12 Best Foods Cookbook

by Dana Jacobi

Published by Rodale

336 pages, 2005



 

 

 


Eating The Right Stuff

Reviewed by Aaron Blanton

 

It's no secret that some foods are better for us than others. In 2005, we know for sure, for instance, that leafy green things are generally better for us than stuff that is processed and arrives with an invitation to add a deep-fried potato concoction at a slightly higher price. We know refined sugar is bad and other types of sweeteners -- natural types -- might be better. Mechanically de-boned chicken? Generally bad. Free range chicken breasts without bone or skin? Generally good. And fat? While it might add flavor, the other things it adds -- the not so good things -- might outweigh that flavor factor. So there are basic bads and goods and, beyond that, there is most often opinion.

One thing we keep hearing about, though, are the so-called superfoods. The foods -- quite often they're lumped together in top ten lists -- that will enhance your health, lengthen your life and reduce your chances of getting killer diseases. But, as interesting as we may find the occasional top ten good for you food lists, the question that comes up for most of us is: What do I do with them? It's fine to say: Load up on spinach, oats and legumes but imagining your next 40 years eating nothing but is a little daunting.

Award-winning food journalist thought so, but did something about it. Her 12 Best Foods Cookbook includes recipes that will delight the foody as well as the health freak, a previously almost unthinkable combination.

In her introduction, Jacobi explains her rationale:

Of course most foods give vitality -- life and energy. But a wide body of research proves that some food groups -- including cruciferous vegetables, whole grains, legumes, soy, and nuts -- provide more nutritional bang for their caloric buck.

In 12 Best Foods Jacobi first describes the arc of her journey -- how she came to be writing this particular book at this time -- then tours us through her chosen dozen foods with intimate looks at how to choose and prepare each one.

The 12 foods in question are illustrated on the cover of the book: blueberries; black beans; sweet potatoes; oatmeal; salmon; spinach; broccoli; tomatoes; chocolate; walnuts; soy and onions.
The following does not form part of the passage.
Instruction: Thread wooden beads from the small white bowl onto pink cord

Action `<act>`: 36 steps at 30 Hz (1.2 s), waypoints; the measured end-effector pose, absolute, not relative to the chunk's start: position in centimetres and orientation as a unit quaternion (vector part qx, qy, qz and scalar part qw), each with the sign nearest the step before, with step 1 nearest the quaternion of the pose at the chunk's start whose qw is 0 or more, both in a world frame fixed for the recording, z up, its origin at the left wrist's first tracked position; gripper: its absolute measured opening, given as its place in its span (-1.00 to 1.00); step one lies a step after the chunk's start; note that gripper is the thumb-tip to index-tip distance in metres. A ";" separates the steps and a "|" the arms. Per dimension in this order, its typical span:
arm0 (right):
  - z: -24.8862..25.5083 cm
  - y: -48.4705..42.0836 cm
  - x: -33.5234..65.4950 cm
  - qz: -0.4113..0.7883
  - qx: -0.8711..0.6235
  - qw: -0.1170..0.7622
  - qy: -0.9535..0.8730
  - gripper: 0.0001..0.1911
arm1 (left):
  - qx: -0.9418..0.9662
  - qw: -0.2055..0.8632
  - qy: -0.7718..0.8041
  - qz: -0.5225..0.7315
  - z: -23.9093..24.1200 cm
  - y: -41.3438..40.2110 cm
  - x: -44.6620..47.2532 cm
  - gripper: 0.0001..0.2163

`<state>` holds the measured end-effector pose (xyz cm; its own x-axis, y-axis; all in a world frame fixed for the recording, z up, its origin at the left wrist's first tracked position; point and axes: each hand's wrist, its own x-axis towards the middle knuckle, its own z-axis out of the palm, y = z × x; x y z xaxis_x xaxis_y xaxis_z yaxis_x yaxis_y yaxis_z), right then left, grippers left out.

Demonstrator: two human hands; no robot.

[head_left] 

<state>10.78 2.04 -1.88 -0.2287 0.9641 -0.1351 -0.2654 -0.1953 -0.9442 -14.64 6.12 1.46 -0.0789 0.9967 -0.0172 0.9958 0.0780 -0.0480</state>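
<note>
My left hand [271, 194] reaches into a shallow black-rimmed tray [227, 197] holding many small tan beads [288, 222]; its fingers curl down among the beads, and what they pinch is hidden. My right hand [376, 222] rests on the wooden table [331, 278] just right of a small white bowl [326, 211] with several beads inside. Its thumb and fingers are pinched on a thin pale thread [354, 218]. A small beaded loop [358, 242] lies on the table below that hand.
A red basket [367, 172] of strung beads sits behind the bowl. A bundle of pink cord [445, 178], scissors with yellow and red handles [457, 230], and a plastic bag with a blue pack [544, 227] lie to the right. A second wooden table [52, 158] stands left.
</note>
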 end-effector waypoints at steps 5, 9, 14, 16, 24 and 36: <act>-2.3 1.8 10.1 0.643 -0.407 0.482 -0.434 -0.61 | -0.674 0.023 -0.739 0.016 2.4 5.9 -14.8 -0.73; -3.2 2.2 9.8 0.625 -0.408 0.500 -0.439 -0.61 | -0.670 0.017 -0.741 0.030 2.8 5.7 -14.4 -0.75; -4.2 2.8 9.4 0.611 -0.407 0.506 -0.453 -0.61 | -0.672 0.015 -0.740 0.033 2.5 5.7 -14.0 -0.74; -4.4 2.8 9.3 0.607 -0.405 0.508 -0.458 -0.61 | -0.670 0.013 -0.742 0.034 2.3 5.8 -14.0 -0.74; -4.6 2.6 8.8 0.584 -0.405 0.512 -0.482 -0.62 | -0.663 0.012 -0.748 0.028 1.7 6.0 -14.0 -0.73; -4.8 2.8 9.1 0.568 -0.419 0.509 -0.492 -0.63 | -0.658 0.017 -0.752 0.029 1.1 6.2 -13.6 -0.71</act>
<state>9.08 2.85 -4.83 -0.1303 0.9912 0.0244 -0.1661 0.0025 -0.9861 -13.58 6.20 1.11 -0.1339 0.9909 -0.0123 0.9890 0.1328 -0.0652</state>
At first brush it seems an odd way to deliver these goods but peek inside: it works.

You don't need to pay attention to any of the good-for-you segments of 12 Best Foods to enjoy the book and get it working for you. It functions like any cookbook with lovely photos and well thought out recipes. The big difference here? Everything is ultra good for you. But, honestly, you can ignore that aspect if it pleases you because 12 Best Foods is an excellent cookbook crammed with recipes intended to delight, invite and even to share. The book never preaches, nor does it seem to lose sight of the fact that the recipes must be good, not just good for you.

And so we have 11 chapters -- the bulk of the book -- dedicated to recipes. The chapter headings are logical and informative: Soups; Salads and Dressings; Poultry and Meat, Desserts and so on.

The recipes included will appeal most to those who already have an eye on healthy eating. For instance, Black Soybean and Butternut Squash Stew or Spinach Cappuccino with Parmesan Foam sound wonderful to me, but they may or may not to you. And, after all, considering the challenge here, not much of what's included could be labeled as traditional western fare. (Or traditional anything fare, for that matter.) Though dishes like Pork Medallions with Wild Mushrooms; Pork Tenderloin in Chipotle Mole and Fettucine with Smoked Salmon and Baby Green Peas come close. And Chocolate Pancakes can take the bite out of even Cream of Oat Bran. Well... almost.

Jacobi is the author of five cookbooks and has written for Food & Wine, Cooking Light, Eating Well and others. Her weekly newspaper column, "Something Different," is syndicated to more than 750 newspapers. | June 2005

 

Aaron Blanton is an expatriate Kentuckian writer and musician living in Scotland. He refuses to eat haggis.